Whenever a tangler is having trouble mastering a certain tangle, I always suggest taking a break from that tangle or tile for a while and focus on familiar tangles that bring you comfort. After a period of time passes (could be hours, days, weeks, or months), try the tangle again. Sometimes all you need is a fresh set of eyes, a cleared head or new perspective to finally achieve that “Ah-ha!” moment.
This advice is not just for tangles – it can be used for anything new, like techniques or new materials. I was scrolling through the Zentangle Mosaic Waterfall recently when I came across one of my tiles from 2015. I wrote about my newfound love for Renaissance in a comment. I remembered this tile well as it was when I first had that “ah-ha!” moment with renaissance tiles. A Renaissance awakening - A Renaissance renaissance if you will.
My renaissance journey begins in June 2014. I had been tangling on and off for years and I had been working at Zentangle HQ for a few months when I was sitting in the classroom at Hotel Providence becoming a CZT. It was the final day when I took my seat to see those beautiful renaissance tiles in front of me. I had never worked on them before (I considered myself a bit of a purist) but was excited to give it a try.
I remember the class vividly. Our first tangle was well and let me tell you, well did not go so well. We were using both the brown and black pen, switching back and forth, and I always felt like I was using the wrong one (I know. I know. No mistakes). The next tangle was marasu, a tangle I had never done before and it wasn’t that much more successful than well. Nothing was clicking. I was frustrated. I don’t remember what other tangles were used because I don’t think I got that far. I told myself that it would all come together when I shaded. It did not.
I can’t say for sure, but it is safe to assume I did not contribute my tile to the class mosaic. I remember feeling frustrated and disappointed, and in that moment, I decided “I didn’t like renaissance.”
So, I left providence a newly minted CZT and went back to my job at HQ. I was tangling more than ever, just not on renaissance tiles.
One day in the office, I mentioned to Molly how I didn’t like the renaissance tiles. She asked why and I said I just didn’t “get” them. She sat down with me and gave me a mini renaissance lesson, showing me how to use the different tools to add layers. We talked about how the process will go through stages and that you need to trust the stages of the process. Layering takes patience and time. Renaissance invites wonderful shading opportunities that transform your tangles and if you can hang in there until that stage, you will be so surprised by the results. I also finally connected to the magic wand that is Generals Charcoal White. Since I wasn’t frustrated or stressed, it was easier to explore these techniques and tools. It was a breakthrough afternoon for me.

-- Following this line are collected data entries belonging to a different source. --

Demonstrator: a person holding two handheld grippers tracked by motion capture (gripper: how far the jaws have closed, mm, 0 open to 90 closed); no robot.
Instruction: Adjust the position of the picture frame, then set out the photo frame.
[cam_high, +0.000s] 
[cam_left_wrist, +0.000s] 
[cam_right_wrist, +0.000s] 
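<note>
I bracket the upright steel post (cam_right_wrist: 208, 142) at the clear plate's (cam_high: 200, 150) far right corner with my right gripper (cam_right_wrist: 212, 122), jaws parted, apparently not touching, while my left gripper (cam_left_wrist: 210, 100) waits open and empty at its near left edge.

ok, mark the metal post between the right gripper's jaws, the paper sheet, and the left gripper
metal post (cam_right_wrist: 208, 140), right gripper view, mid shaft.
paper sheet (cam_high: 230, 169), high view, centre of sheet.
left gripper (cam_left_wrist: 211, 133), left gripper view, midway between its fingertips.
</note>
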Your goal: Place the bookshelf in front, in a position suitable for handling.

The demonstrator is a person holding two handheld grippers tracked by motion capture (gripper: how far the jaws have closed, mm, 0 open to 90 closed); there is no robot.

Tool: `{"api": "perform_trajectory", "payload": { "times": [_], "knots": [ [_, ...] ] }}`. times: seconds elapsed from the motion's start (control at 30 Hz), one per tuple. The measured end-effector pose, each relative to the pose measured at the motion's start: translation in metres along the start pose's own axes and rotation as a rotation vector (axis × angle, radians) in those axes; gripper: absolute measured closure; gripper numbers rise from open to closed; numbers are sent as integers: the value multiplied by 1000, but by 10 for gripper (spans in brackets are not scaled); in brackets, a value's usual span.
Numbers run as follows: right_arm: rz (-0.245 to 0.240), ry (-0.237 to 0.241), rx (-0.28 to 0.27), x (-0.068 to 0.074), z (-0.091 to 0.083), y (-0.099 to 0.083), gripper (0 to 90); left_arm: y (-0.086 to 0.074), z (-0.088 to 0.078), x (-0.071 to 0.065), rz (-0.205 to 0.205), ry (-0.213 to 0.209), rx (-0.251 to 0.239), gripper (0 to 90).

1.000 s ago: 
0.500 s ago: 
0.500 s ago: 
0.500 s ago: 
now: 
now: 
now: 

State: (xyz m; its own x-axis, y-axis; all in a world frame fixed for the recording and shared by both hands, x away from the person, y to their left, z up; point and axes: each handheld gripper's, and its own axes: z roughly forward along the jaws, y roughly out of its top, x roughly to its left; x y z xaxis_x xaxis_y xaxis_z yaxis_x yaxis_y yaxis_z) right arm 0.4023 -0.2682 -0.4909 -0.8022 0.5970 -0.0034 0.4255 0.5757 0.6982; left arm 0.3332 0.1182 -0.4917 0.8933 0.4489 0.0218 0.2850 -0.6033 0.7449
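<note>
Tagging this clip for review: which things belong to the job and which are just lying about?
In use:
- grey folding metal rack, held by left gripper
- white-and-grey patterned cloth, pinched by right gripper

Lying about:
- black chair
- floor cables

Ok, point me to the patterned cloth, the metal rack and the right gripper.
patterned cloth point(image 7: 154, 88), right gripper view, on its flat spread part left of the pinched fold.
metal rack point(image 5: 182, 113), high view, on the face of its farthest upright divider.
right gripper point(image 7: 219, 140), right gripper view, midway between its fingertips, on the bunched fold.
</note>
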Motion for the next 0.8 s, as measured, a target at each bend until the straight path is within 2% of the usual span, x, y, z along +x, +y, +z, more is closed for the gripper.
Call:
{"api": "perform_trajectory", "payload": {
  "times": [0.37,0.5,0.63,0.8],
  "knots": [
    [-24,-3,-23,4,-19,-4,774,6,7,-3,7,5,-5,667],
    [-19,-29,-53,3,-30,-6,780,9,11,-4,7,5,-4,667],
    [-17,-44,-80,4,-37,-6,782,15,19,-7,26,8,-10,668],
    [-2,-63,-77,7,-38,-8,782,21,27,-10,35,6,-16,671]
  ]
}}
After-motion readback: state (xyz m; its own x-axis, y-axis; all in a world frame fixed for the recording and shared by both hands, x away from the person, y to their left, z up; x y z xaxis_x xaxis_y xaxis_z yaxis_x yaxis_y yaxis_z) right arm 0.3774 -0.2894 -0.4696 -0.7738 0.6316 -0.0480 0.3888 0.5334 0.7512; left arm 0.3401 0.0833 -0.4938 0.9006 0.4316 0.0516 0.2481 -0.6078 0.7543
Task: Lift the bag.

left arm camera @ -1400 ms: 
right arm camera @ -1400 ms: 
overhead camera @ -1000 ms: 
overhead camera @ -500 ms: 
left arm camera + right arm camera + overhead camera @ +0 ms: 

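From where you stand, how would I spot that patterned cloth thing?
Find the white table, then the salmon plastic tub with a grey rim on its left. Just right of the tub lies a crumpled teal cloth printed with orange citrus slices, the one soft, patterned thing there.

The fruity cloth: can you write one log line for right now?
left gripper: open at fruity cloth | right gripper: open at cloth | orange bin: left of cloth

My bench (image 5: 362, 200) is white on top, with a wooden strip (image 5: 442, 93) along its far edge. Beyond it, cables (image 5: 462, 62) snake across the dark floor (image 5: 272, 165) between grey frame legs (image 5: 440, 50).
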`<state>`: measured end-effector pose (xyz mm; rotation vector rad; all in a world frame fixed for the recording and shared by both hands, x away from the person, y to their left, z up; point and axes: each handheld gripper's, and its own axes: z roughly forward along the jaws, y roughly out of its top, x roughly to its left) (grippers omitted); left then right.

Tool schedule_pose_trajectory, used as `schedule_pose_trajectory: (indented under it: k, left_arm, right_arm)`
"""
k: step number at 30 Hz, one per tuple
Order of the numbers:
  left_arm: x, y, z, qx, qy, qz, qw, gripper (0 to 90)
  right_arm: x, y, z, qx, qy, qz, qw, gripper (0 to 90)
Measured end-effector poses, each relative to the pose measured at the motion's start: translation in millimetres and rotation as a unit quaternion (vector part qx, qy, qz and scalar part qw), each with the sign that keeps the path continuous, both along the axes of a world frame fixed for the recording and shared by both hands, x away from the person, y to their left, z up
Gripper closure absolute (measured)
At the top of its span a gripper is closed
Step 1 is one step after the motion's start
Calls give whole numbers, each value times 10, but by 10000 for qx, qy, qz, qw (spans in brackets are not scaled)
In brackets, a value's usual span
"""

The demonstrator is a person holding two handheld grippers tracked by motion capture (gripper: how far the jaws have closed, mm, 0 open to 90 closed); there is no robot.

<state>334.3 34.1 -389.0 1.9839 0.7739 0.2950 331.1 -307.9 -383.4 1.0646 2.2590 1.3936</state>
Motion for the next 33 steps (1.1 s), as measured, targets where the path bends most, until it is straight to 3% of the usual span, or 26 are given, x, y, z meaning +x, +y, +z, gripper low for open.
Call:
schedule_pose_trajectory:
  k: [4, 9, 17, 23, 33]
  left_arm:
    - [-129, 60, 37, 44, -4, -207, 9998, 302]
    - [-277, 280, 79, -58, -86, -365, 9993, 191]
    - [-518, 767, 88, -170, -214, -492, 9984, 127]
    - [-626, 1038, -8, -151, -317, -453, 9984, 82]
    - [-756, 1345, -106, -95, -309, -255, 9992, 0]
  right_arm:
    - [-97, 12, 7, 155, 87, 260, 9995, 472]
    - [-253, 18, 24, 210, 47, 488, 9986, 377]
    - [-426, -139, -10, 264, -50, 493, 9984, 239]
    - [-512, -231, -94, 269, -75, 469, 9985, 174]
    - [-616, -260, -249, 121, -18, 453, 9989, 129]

I recently found the tile I completed that day. I remember feeling so proud that it had all clicked! I had that “Ah-ha!” moment that feels so good!
Over the years, I have fallen in love over and over again with renaissance tangling and working in layers. The rich brown micron and the creamy white charcoal. I decided to recreate the that first tile, not looking for “improvement” but progress. Over the years, my style has changed and evolved, and it was fun to see that play out on paper.
I also can’t tell this story without mentioning marasu again. I had the same attitude about this tangle post-seminar that I had with renaissance tiles – it was frustrating. I thought to myself, that’s fine, there are many other tangles that I can use.
One day I decided to revisit marasu with fresh eyes and a better attitude and well… if you know me or my work, you know the it is my favorite tangle – my mac and cheese tangle – my go to. The only thing better than marasu is marasu on a renaissance tile.
So, next time you find yourself frustrated with a tile, tangle or technique, just take a break. When you’re ready, re-visit what was challenging you and you may be surprised to find that it is not as hard as you once thought. If there is a tangle that you didn’t “get” before, try it again with an open mind.